Stuck tasks, why?

loocas · August 15, 2011, 9:46pm

Why does this happen?

This is pretty bad as it won’t allow for a release of the entire job and thus the concurrent jobs won’t start.

I don’t really see any reason why Deadline should report that the tasks are still running.

I even had Pulse shutting down slaves on the predefined idle time (via power options), but a job was still reporting some of the machines as rendering!

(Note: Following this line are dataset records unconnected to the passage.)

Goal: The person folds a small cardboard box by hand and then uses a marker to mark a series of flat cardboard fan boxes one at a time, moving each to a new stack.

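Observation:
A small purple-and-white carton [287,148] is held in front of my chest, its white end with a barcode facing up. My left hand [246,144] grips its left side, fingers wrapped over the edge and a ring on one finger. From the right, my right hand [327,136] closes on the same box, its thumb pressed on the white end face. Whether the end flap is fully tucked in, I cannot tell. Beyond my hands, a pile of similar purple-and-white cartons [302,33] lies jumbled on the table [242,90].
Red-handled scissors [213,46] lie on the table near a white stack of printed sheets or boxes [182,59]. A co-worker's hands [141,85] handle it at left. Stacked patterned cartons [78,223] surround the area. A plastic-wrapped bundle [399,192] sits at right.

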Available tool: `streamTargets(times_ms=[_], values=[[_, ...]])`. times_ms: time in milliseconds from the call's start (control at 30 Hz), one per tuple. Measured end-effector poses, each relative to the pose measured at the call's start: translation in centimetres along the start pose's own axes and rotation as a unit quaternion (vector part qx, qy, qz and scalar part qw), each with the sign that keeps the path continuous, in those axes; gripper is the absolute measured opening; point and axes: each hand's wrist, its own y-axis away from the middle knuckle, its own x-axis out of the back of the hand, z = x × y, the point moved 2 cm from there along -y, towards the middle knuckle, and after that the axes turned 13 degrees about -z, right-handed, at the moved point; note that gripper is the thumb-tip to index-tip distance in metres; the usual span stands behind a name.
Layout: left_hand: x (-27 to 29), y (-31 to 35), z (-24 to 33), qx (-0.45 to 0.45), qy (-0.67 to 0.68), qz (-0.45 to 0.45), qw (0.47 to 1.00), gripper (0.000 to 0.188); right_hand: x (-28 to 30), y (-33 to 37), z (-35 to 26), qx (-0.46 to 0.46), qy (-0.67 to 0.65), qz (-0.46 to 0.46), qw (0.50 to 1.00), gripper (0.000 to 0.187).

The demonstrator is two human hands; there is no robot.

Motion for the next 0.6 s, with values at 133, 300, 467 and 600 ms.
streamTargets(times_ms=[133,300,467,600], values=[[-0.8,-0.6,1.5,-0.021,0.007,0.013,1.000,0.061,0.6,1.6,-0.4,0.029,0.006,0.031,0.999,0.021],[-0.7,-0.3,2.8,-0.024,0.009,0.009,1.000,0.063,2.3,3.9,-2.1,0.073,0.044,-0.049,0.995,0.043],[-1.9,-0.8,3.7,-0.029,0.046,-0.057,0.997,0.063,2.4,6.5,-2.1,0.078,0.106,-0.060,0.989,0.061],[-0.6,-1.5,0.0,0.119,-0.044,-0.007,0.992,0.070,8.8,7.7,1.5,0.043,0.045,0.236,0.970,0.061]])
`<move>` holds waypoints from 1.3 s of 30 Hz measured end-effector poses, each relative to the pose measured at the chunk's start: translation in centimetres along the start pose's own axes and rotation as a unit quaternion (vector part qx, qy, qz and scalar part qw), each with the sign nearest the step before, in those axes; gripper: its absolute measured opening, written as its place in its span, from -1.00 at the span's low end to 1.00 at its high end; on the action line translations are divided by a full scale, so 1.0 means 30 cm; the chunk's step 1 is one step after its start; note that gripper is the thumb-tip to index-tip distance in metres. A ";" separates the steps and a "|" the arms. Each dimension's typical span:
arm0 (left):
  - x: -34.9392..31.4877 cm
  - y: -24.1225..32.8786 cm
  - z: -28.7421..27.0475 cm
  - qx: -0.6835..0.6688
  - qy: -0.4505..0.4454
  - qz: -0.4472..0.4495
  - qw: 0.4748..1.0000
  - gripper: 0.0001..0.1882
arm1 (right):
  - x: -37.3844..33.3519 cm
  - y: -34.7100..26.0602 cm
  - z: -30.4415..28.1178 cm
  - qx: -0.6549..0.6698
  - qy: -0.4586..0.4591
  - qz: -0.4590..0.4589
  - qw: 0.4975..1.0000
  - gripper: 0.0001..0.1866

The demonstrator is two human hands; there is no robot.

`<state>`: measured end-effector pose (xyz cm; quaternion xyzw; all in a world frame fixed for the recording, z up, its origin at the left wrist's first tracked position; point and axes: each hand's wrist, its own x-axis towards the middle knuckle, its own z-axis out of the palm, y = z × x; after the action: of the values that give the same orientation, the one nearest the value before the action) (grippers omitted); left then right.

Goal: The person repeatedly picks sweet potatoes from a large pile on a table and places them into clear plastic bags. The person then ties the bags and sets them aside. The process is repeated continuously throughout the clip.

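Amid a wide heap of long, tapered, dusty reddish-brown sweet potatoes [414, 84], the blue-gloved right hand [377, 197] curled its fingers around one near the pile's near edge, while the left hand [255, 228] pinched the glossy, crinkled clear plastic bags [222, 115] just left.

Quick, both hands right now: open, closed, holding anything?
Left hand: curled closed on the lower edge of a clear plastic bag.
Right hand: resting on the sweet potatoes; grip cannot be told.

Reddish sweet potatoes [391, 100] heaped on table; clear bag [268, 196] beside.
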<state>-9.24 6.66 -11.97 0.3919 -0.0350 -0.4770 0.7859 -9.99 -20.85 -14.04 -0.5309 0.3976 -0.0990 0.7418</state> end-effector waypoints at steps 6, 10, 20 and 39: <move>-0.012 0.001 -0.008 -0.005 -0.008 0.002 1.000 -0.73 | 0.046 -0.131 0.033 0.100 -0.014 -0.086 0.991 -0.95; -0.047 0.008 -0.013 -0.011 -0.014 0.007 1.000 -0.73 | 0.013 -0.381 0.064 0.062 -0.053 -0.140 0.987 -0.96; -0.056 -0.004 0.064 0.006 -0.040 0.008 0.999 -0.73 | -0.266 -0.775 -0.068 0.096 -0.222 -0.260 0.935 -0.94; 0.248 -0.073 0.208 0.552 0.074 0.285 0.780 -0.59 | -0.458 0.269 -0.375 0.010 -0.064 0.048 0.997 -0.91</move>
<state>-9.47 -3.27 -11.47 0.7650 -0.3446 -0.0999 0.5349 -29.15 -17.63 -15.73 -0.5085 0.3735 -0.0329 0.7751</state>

MikeOwen · August 16, 2011, 9:05am

Hi Lukas,
Hanging tasks/frames is just the nature of network processing Could be anyone of a million variables causing the ‘hang’.
Are you using “auto task timeout”? If not, this is awesome in solving these little problems. You can wire this functionality up to be enabled by default for particular plugin type jobs and then globally control the settings such as a time multiplier of x3 and only kick in this setting when the job is at 90% completion. We don’t get any hung frames overnight ever again! Although, I would urge you to always check the re-queue log reports for excessive re-queuing as this means there is something else not quite right with whatever plugin/job you may be processing.
Finally, I don’t really like the pre-defined slave restart/shutdown schedule solution as it introduces in-efficiencies for network processing, but I totally understand why you are using it to solve the above mentioned issues…I’m jus wondering if there’s a better way to get the same result
Mike

loocas · August 16, 2011, 9:30am

Thanks for the tips, I’ll check the auto task timeout options.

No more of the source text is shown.